Renegade, Dovid Olusoga presents an occasional TV series called A House Through Time, which does just that - follow a house through the centuries explaining who lived there and what they did.
Mine's the same age as Netherfield's and afaik I'm the fourth owner, since 1985. Previous owners were a headmaster and two doctors.
My present house was built in 1964. I bought it off the couple who commissioned it (both since deceased) so am aware of all inhabitants.
The house I grew up in was commissioned by Ben Davies, a famous Welsh singer in the late 1890s. I have no knowledge of intermediate occupiers until the guy my parents bought it from. I also know of the mercenary guy who bought it off my Mum and demolished it for a block of flats after promising her he didn't intend to do so (she loved that house, a wonderful old flint seaside guest house, and she burst into tears the first time she saw the replacement).

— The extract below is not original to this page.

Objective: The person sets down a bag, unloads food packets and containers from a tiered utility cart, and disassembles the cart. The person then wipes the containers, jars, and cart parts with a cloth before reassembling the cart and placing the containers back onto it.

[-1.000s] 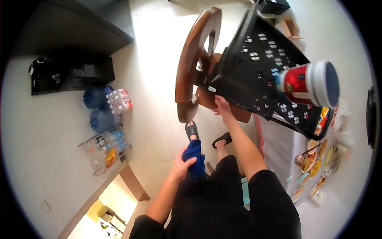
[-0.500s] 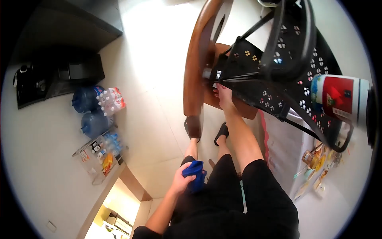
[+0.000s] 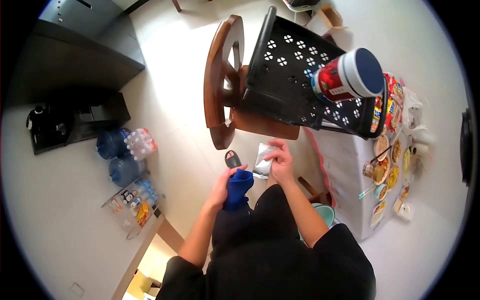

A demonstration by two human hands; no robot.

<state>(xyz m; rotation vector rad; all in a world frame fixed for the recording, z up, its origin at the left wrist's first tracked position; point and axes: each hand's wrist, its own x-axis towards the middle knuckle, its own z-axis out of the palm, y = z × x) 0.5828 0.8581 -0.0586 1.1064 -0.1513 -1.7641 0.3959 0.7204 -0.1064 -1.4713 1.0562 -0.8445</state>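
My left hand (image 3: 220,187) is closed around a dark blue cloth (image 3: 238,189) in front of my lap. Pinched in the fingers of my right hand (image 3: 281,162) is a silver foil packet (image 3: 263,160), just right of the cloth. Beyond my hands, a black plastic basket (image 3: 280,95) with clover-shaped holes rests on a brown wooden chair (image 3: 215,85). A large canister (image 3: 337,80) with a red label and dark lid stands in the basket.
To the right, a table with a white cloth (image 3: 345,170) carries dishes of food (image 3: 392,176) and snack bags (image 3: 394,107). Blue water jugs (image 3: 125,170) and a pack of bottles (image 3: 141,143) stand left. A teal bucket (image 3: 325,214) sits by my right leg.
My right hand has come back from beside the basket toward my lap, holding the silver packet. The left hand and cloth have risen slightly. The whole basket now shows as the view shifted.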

Well it wasn't just horse and cart. Firstly, the roads were not as we travel now, they would have been more direct across fields. Secondly, people thought nothing of walking several miles a day. Thirdly from the mid 1800s the railway system was v good with many villages having stations. Fourthly rivers were far more navigable than they are now.
People often travelled for work, with hiring fairs being held in May.
I have one ancestor in the 1800s who owned farms 60 miles apart and he nipped between them no bother. Another in the mid to late 1700s was all over the place - I suspect by boat - from Lincolnshire to the Isle of Wight!